Taken together, the aims of this paper were (a) to compare levels of the three resource variables sense of coherence, resilience, and optimism, between a large sample of cancer patients and the corresponding values obtained in the general population, (b) to examine sex and age differences in these resource variables, and (c) to analyze the associations between the resource variables and multiple components of QoL including supportive care needs and perceived importance of health.
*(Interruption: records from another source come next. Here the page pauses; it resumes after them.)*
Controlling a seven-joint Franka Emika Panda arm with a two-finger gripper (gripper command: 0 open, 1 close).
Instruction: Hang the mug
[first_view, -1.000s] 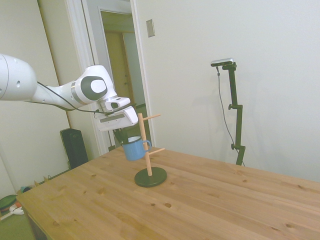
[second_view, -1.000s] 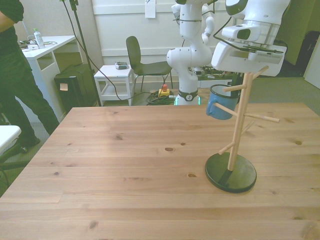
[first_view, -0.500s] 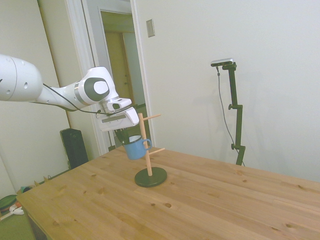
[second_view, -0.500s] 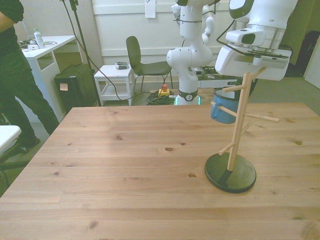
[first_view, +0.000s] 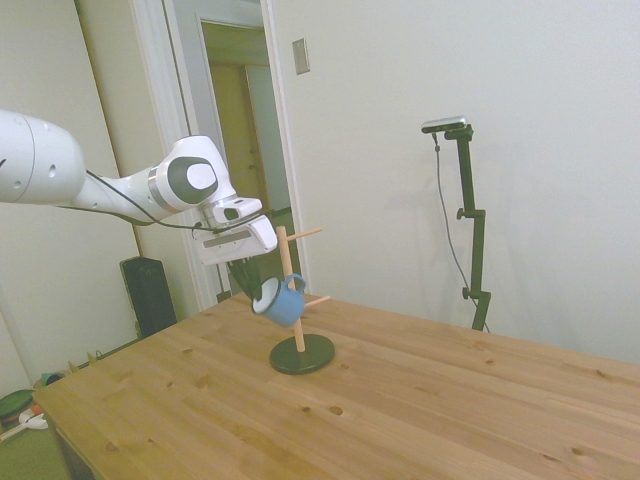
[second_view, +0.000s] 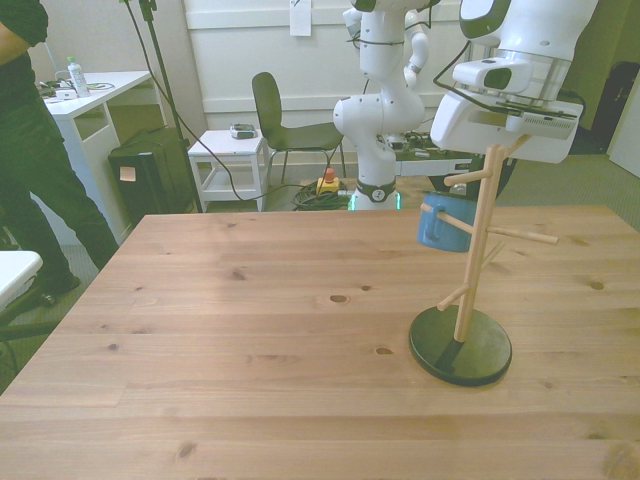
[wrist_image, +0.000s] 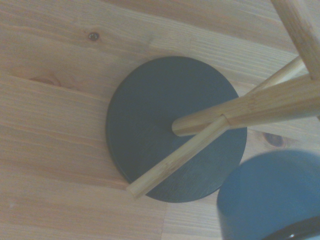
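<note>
Since a second ago the mug (first_view: 281, 299) has tipped over, mouth now facing down-left, and sits closer against the rack post.

Side view: mug tilted, loop handle at the wooden mug rack (first_view: 291, 290), around or just at a lower peg, can't tell which. Gripper (first_view: 250, 275) right behind the mug's rim; dark fingers blend with the rim, so whether it pinches or has let go can't be told. Rack base on the table (first_view: 400, 400).

Front view: mug (second_view: 440, 222) hangs to the front view's left of the post (second_view: 478, 250), a peg crossing its top. Gripper body sits above, fingers hidden. A person (second_view: 35, 150) stands at the front view's left edge.

Wrist view: blurred blue mug wall (wrist_image: 272, 197) just beside the dark round base (wrist_image: 160, 130), pegs overhead.

Step, my read: seating the handle on the peg. Do it well by letting the mug's weight settle fully on the peg before releasing, then backing out away from the post without nudging it.
</note>
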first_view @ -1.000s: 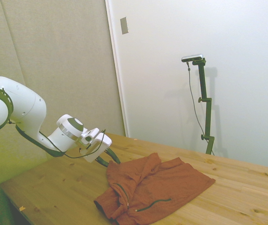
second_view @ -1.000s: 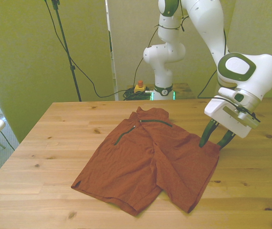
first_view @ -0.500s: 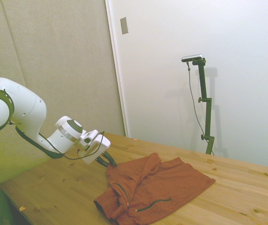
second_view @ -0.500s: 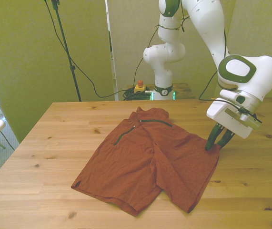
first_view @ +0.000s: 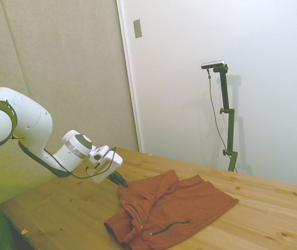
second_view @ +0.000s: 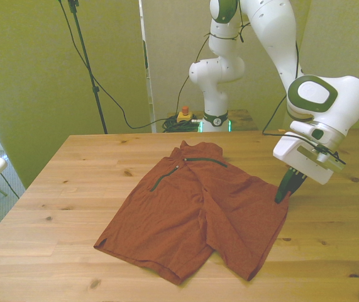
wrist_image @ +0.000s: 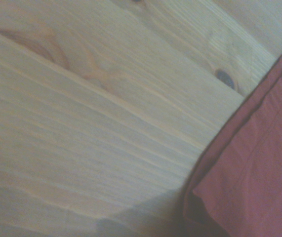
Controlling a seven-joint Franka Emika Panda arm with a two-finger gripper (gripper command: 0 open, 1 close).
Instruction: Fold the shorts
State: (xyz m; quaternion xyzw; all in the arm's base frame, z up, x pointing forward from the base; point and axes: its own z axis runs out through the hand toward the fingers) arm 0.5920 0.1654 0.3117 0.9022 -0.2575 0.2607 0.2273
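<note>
The shorts (second_view: 195, 211) lay spread flat mid-tabletop (second_view: 72, 189), and the pincer (second_view: 283, 194) had its fingers pinched together on their edge at the front view's right. The lift should go slowly and carry that edge across without letting cloth slip. Only the wrist view showed the hem's (wrist_image: 215, 163) doubled layers up close.

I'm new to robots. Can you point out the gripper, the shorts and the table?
gripper (second_view: 284, 192), front view, fingertips at the shorts' edge.
shorts (second_view: 195, 214), front view, middle of the fabric.
table (second_view: 85, 163), front view, bare wood.
</note>
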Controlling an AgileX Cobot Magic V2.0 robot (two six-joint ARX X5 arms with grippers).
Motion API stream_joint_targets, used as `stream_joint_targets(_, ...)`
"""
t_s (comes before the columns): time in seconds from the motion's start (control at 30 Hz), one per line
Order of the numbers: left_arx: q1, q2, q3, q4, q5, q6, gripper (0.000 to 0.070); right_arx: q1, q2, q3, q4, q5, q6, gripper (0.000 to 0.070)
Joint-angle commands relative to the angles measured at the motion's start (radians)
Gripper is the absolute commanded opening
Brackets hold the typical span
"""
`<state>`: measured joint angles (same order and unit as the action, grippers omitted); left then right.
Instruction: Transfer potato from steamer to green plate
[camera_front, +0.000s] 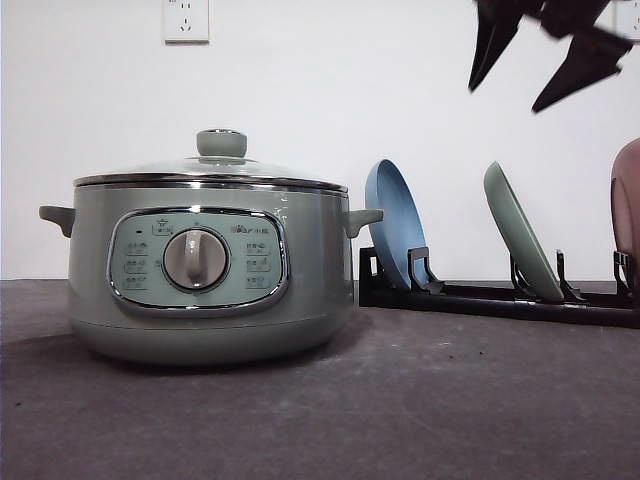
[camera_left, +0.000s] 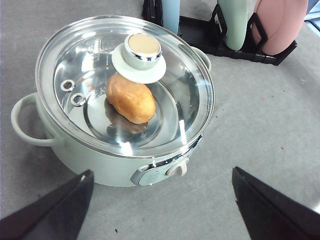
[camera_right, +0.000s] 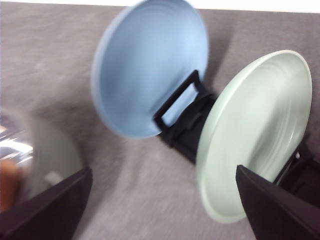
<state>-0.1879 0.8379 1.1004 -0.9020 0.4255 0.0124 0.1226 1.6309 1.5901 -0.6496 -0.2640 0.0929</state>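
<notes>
Two black gripper fingers hang spread in the air above the rack at the bench's far right in the front view, belonging to the right gripper, which holds nothing; the steamer sits lid-on toward the bench's left side, dial facing the camera, while the blue plate and the green plate lean upright in separate rack slots, a pink dish at the frame's right edge. From the left wrist view, the potato lies on the metal floor inside the steamer, seen through the closed glass lid and partly under its green knob; the left gripper is wide open and empty, clear of the pot. From the right wrist view, blurred, the right gripper gapes wide and empty near the green plate, which stands beside the blue plate.
</notes>
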Motion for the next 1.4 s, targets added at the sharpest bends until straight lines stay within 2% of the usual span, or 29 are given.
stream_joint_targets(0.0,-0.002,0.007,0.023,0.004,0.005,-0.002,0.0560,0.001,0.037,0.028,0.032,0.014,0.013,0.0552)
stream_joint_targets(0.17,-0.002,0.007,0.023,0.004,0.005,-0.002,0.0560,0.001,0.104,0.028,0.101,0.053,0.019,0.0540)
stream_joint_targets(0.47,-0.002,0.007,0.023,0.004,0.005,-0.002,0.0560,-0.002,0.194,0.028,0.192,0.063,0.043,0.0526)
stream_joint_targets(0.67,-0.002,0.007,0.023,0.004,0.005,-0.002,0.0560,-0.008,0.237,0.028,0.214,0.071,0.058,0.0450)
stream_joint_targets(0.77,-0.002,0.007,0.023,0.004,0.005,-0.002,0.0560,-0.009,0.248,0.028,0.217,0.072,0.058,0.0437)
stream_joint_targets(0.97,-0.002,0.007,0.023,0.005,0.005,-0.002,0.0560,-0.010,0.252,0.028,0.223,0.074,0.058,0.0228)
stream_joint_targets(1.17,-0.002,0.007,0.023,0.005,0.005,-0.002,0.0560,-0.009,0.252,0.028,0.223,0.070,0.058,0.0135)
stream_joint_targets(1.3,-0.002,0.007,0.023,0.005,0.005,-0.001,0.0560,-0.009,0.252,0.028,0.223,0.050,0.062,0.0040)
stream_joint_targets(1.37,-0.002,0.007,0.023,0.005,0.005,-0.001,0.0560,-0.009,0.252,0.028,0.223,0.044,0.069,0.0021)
MethodSample of cancer patients

This cross-sectional study was performed in a German oncological rehabilitation clinic between September 2020 and May 2021. In Germany, cancer patients are offered the opportunity to take part in a rehabilitation program to help restore their physical and psychosocial functioning after cancer treatment completion. The inclusion criteria used were: a proven cancer diagnosis, age of 18 years or older, absence of severe cognitive impairment, and sufficient command of the German language. Informed consent was obtained from the participants after they were given a full explanation of the purpose and nature of the data collection and storage. A total of 1547 consecutive patients were asked to participate, and 1108 (71.6%) of them agreed to take part in the study and complete the questionnaires during their stay in the rehabilitation clinic (cf. Table 1).

Table 1.

Sociodemographic and clinical characteristics of the sample (n = 1108).

  n 
Sex     
Males  404  36.5 
Females  704  63.5 
Age group     
18–39 years  220  19.9 
40–49 years  183  16.5 
50–59 years  327  29.5 
60–69 years  233  21.0 
≥ 70 years  145  13.1 
Education a     
Elementary school (8–9 years)  248  22.4 
Junior high school (10 years)  367  33.2 
High school/university (≥ 11 years)  486  44.0 
No formal qualification  0.4 
Employment status a     
Employed  703  63.7 
Unemployed  43  3.9 
Retired  282  25.5 
Other  76  6.9 
Tumor localization     
Breast  381  34.4 
Gastrointestinal tract  171  15.4 
Prostate  144  13.0 
Hematological  131  11.8 
Female genital organs  78  7.0 
Thyroid / endocrine glands  36  3.2 
Melanoma  26  2.3 
Male genital organs  23  2.1 
Other  118  10.6 
Time since diagnosis a     
< 6 months  334  30.2 
6 months - < 12 months  374  33.8 
≥ 12 months  399  36.0 
Treatment     
Surgery a     
No  121  10.9 
Yes  986  89.1 
Chemotherapy a     
No  508  46.1 
Yes  595  53.9 
Radio therapy a     
No  538  50.2 
Yes  534  49.8 
Hormone therapy a     
No  780  74.0 
Yes  274  26.0 
Antibody therapy a     
No  864  82.8 
Yes  179  17.2 
a

Note. aMissing data not reported

Instruments

SOC-3: The Sense of Coherence-3 scale (SOC-3) (Schmalbach et al., 2020) is an ultra-short form of the Sense of Coherence scale (Antonovsky, 1993; Schumacher, Wilz, Gunzelmann, & Brahler, 2000). It consists of three items of the 29-item Sense of Coherence scale. Item scores range from 1 to 7, and the SOC-3 score is the sum of these three item scores (range: 3–21). Normative values for the SOC-3 are available (Schmalbach et al., 2020) and are used for comparison with the cancer patient group.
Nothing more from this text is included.